▸ WHAT THE EXERCISE ASKS: From the first line to the last, print the listing exactly.

----

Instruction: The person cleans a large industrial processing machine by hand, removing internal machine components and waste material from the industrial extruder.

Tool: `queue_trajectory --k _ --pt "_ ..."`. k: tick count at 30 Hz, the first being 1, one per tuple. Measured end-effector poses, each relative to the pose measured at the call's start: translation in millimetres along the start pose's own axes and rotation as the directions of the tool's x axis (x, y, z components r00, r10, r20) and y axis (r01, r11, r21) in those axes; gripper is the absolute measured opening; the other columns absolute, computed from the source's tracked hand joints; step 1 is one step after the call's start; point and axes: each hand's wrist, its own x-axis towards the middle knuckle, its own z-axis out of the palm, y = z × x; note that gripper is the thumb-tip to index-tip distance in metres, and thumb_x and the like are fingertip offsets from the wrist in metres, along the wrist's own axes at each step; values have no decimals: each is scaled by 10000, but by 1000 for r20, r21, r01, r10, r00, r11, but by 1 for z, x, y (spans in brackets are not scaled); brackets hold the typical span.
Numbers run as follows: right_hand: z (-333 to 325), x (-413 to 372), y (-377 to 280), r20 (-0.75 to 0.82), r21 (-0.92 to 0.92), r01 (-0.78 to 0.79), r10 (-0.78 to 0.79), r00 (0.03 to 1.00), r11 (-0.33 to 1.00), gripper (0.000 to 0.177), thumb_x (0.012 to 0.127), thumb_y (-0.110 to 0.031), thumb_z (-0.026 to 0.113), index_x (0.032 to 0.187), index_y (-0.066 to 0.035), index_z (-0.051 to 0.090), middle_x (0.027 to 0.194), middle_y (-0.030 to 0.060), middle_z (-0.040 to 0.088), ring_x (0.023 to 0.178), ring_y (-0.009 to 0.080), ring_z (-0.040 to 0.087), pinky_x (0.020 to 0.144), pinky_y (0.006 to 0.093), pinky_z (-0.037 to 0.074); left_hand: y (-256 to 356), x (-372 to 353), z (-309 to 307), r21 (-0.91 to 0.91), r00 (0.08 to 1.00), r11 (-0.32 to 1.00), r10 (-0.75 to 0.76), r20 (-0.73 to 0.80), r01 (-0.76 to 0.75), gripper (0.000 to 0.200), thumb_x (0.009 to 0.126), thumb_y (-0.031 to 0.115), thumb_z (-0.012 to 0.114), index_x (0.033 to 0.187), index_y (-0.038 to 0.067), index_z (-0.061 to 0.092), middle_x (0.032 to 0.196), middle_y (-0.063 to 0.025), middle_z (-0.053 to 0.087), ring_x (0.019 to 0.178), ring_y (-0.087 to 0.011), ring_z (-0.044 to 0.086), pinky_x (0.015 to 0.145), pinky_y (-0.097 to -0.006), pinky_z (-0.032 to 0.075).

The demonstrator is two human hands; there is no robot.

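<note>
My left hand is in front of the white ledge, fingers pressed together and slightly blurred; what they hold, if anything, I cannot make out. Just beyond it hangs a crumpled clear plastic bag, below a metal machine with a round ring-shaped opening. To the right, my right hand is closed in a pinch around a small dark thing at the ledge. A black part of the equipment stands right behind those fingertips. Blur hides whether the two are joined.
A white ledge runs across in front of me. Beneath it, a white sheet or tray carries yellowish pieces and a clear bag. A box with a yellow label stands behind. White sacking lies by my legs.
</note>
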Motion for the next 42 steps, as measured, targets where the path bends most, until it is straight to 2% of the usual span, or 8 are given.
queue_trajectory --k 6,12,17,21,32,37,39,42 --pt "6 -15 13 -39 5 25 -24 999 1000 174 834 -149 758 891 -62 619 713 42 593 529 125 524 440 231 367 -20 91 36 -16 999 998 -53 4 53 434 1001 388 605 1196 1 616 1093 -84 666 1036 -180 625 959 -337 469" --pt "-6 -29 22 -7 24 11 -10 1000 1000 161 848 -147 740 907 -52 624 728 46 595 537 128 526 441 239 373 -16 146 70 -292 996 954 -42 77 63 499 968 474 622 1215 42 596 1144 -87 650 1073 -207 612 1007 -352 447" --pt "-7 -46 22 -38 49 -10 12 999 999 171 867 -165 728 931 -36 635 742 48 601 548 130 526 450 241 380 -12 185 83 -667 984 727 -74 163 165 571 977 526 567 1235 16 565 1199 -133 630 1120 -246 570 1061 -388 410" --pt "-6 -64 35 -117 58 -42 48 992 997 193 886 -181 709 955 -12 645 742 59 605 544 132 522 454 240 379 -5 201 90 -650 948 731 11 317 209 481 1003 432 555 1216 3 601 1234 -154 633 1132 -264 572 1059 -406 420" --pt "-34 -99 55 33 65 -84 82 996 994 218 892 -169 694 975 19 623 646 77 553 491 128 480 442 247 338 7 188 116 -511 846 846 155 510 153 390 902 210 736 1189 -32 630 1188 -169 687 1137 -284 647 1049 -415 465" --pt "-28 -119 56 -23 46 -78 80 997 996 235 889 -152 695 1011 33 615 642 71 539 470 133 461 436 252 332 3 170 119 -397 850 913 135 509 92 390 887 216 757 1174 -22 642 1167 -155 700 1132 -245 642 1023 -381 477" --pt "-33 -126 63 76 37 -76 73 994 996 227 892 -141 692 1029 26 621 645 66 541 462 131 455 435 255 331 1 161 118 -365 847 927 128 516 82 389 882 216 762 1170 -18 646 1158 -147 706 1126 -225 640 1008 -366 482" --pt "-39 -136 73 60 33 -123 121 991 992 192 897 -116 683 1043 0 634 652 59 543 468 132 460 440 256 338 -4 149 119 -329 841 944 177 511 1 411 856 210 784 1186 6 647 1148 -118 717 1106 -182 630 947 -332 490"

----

▸ TASK OUTPUT:
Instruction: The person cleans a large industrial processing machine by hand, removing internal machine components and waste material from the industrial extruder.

Tool: `queue_trajectory --k _ --pt "_ ..."`. k: tick count at 30 Hz, the first being 1, one per tuple. Measured end-effector poses, each relative to the pose measured at the call's start: translation in millimetres along the start pose's own axes and rotation as the directions of the tool's x axis (x, y, z components r00, r10, r20) and y axis (r01, r11, r21) in those axes; gripper is the absolute measured opening; the other columns absolute, computed from the source's tracked hand joints; step 1 is one step after the call's start; point and axes: each hand's wrist, its own x-axis towards the middle knuckle, its own z-axis out of the palm, y = z × x; note that gripper is the thumb-tip to index-tip distance in metres, and thumb_x and the like are fingertip offsets from the wrist in metres, along the wrist's own axes at each step; values have no decimals: each is scaled by 10000, but by 1000 for r20, r21, r01, r10, r00, r11, but by 1 for z, x, y (spans in brackets are not scaled); brackets hold the typical span.
Numbers run as follows: right_hand: z (-333 to 325), x (-413 to 372), y (-377 to 280), r20 (-0.75 to 0.82), r21 (-0.92 to 0.92), r01 (-0.78 to 0.79), r10 (-0.78 to 0.79), r00 (0.03 to 1.00), r11 (-0.33 to 1.00), gripper (0.000 to 0.177), thumb_x (0.012 to 0.127), thumb_y (-0.110 to 0.031), thumb_z (-0.026 to 0.113), index_x (0.032 to 0.187), index_y (-0.066 to 0.035), index_z (-0.051 to 0.090), middle_x (0.027 to 0.194), middle_y (-0.030 to 0.060), middle_z (-0.040 to 0.088), ring_x (0.023 to 0.178), ring_y (-0.009 to 0.080), ring_z (-0.040 to 0.087), pinky_x (0.020 to 0.144), pinky_y (0.006 to 0.093), pinky_z (-0.037 to 0.074); left_hand: y (-256 to 356), x (-372 to 353), z (-309 to 307), r21 (-0.91 to 0.91), r00 (0.08 to 1.00), r11 (-0.32 to 1.00), r10 (-0.75 to 0.76), r20 (-0.73 to 0.80), r01 (-0.76 to 0.75), gripper (0.000 to 0.200), thumb_x (0.009 to 0.126), thumb_y (-0.031 to 0.115), thumb_z (-0.012 to 0.114), index_x (0.033 to 0.187), index_y (-0.038 to 0.067), index_z (-0.061 to 0.092), middle_x (0.032 to 0.196), middle_y (-0.063 to 0.025), middle_z (-0.053 to 0.087), ring_x (0.019 to 0.178), ring_y (-0.087 to 0.011), ring_z (-0.044 to 0.086), pinky_x (0.015 to 0.145), pinky_y (-0.097 to -0.006), pinky_z (-0.032 to 0.075).

The demonstrator is two human hands; there is no robot.

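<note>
My left hand is in front of the white ledge, fingers pressed together and slightly blurred; what they hold, if anything, I cannot make out. Just beyond it hangs a crumpled clear plastic bag, below a metal machine with a round ring-shaped opening. To the right, my right hand is closed in a pinch around a small dark thing at the ledge. A black part of the equipment stands right behind those fingertips. Blur hides whether the two are joined.
A white ledge runs across in front of me. Beneath it, a white sheet or tray carries yellowish pieces and a clear bag. A box with a yellow label stands behind. White sacking lies by my legs.
</note>
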Motion for the next 42 steps, as measured, targets where the path bends most, until it is straight to 2% of the usual span, or 8 are given.
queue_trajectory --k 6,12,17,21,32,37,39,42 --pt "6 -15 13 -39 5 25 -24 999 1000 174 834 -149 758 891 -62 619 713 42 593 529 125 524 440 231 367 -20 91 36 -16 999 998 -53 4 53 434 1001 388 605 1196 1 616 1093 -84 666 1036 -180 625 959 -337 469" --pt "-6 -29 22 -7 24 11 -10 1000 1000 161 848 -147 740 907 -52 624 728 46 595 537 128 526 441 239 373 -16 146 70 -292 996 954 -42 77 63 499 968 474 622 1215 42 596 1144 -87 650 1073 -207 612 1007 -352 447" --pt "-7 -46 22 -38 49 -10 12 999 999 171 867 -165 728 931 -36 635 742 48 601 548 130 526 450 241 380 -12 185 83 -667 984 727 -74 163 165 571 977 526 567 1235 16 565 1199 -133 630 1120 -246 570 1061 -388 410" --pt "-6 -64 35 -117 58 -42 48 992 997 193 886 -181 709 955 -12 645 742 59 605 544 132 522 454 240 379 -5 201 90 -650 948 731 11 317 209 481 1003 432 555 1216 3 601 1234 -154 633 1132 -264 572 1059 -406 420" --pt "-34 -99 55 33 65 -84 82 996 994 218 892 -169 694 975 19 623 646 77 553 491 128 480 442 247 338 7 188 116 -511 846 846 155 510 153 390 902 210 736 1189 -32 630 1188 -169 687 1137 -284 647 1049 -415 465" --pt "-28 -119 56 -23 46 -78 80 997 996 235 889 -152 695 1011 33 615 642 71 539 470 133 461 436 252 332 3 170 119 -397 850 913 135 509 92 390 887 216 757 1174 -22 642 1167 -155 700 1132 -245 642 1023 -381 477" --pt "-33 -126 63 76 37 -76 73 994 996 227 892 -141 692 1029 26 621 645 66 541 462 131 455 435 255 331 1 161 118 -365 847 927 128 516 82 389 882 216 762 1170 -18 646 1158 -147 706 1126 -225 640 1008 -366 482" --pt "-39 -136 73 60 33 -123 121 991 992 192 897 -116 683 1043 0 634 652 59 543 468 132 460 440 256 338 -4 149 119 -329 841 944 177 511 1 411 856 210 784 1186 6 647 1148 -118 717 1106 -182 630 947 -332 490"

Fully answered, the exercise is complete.